TASK TO CARRY OUT ::
Would it be possible to copy exactly the lines from the one containing "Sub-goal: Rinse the" to the end of the entries, including both and nothing else?

====== RECORDED INFORMATION

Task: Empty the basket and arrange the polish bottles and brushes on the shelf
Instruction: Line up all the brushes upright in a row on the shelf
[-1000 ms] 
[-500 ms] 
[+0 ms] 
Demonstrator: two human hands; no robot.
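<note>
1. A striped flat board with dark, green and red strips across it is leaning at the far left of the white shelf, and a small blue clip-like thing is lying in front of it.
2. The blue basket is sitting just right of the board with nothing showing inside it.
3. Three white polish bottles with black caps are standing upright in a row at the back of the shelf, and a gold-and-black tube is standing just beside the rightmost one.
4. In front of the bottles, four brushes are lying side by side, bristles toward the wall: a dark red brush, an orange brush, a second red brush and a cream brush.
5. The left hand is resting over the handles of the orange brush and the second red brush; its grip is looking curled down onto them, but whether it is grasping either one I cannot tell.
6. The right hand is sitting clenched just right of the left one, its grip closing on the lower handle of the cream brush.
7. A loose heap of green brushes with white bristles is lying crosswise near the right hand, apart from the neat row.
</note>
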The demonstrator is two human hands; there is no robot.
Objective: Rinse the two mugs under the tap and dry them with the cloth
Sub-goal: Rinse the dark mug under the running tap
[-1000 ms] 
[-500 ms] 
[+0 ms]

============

RESULT BELOW ::
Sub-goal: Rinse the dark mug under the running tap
[-1000 ms] 
[-500 ms] 
[+0 ms]

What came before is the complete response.